QPC sur la taxe communale sur les déchets (L. 2333-92 CGCT) : critique des critères d’assujettissement fondés sur des dates

CE, 9ème et 10ème chambres réunies, 31/10/2025, 504466

Le Conseil d’État décide de renvoyer au Conseil constitutionnel une question prioritaire de constitutionnalité portant sur le deuxième alinéa de l’article L. 2333-92 du code général des collectivités territoriales, relatif à la taxe communale sur les déchets réceptionnés dans une installation de stockage ou d’incinération.

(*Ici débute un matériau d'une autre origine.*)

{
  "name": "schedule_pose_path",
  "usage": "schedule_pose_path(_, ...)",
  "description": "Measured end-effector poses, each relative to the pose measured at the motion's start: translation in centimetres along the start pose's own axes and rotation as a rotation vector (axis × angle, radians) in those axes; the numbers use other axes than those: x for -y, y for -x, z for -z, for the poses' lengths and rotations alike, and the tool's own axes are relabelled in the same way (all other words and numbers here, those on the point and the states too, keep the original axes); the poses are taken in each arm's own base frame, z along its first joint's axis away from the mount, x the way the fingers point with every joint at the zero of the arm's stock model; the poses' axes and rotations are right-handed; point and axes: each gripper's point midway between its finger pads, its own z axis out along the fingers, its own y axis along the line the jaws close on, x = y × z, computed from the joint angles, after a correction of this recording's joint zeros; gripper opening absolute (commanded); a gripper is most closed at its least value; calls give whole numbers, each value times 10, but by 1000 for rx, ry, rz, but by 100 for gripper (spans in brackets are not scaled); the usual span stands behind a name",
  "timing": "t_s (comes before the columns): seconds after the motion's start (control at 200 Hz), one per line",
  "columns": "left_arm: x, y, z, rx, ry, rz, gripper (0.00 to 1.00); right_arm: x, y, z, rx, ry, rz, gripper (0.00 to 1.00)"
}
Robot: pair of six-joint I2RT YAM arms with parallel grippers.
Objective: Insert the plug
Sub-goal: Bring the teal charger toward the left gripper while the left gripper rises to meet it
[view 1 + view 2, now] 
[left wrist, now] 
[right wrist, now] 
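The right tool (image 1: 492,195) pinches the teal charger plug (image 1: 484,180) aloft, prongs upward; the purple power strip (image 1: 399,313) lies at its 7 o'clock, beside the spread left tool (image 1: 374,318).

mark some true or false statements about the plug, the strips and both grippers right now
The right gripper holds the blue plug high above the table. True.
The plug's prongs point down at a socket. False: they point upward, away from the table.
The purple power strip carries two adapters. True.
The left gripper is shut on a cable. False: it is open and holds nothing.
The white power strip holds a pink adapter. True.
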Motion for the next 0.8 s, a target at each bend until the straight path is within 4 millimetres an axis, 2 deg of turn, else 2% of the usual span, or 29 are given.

Il juge que la question de savoir si ces dispositions méconnaissent les principes constitutionnels d’égalité devant la loi et d’égalité devant les charges publiques présente un caractère sérieux, ouvrant la voie à un contrôle de constitutionnalité de ce dispositif fiscal local.

Litige

La société SMA Vautubière exploite un centre de stockage de déchets ultimes situé sur le territoire de la commune de La Fare-les-Oliviers.

Pour les années 2017 à 2022, cette commune a émis à son encontre plusieurs titres exécutoires réclamant la taxe prévue à l’article L. 2333-92 du CGCT, applicable aux déchets réceptionnés dans l’installation.

La société a contesté ces impositions devant le tribunal administratif de Marseille. Les jugements ayant rejeté ses demandes, elle a formé plusieurs pourvois devant le Conseil d’État.

À l’appui de chacun, elle a soulevé une QPC contestant la constitutionnalité du deuxième alinéa de l’article L. 2333-92.

Ces QPC portant toutes sur les mêmes dispositions, le Conseil d’État les joint.

Question

Les critères fixés par le deuxième alinéa de l’article L. 2333-92 du CGCT, qui déterminent les communes autorisées à instituer la taxe sur les déchets réceptionnés, sont-ils compatibles avec les principes constitutionnels d’égalité devant la loi (art. 6 DDHC) et d’égalité devant les charges publiques (art. 13 DDHC) ?

En effet, cet alinéa réserve la possibilité de créer la taxe :

  • aux communes dont l’installation ou l’extension d’un centre de traitement est postérieure au 1er janvier 2006,
  • à celles ayant obtenu avant le 1er juillet 2002 une autorisation préfectorale d’installation,
  • ou à celles ayant bénéficié avant le 1er juillet 2002 d’aides de l’ADEME prévues par la loi du 15 juillet 1975.

La question posée est donc de savoir si ces critères, fondés principalement sur des dates, ne créent pas une différence de traitement injustifiée au regard des objectifs fiscaux poursuivis par la loi.

Position du juge

Le Conseil d’État rappelle d’abord les conditions de renvoi d’une QPC (art. 23-5 de l’ord. du 7 nov. 1958) :

la disposition doit être applicable au litige, ne pas avoir été déclarée conforme par le Conseil constitutionnel, et la question doit être nouvelle ou sérieuse.

Il constate que :

  • le deuxième alinéa de l’art. L. 2333-92 est bien applicable aux litiges portant sur la taxe due par la société SMA Vautubière ;
  • ces dispositions n’ont jamais été déclarées conformes ;
  • et surtout, la société soulève un moyen sérieux tiré de ce que le champ d’application de la taxe pourrait entraîner une différence de traitement injustifiée entre centres de traitement des déchets « dont l’installation ou l’extension, autorisée à compter du 1er juillet 2002, est effective avant le 1er janvier 2006, et les autres centres ».

Il en déduit que la question est suffisamment sérieuse pour justifier la saisine du Conseil constitutionnel.

Le Conseil d’État décide donc :

  • de renvoyer la QPC au Conseil constitutionnel,
  • et de surseoir à statuer sur les pourvois jusqu’à la décision de celui-ci.

Solution

Cette décision présente un enjeu fiscal important : elle ouvre à un contrôle de constitutionnalité la définition même du périmètre des communes pouvant instaurer la taxe sur les déchets réceptionnés dans les installations de traitement.

Le Conseil d’État reconnaît que le mécanisme retenu par le législateur, fondé notamment sur des dates antérieures ou postérieures à 2002 et 2006, pourrait conduire à une rupture d’égalité devant la loi et les charges publiques, en soumettant certains exploitants à la taxe tout en excluant d’autres placés dans une situation comparable.

Le régime de cette taxe locale, ainsi que la légalité des titres exécutoires contestés, dépend désormais de la décision du Conseil constitutionnel.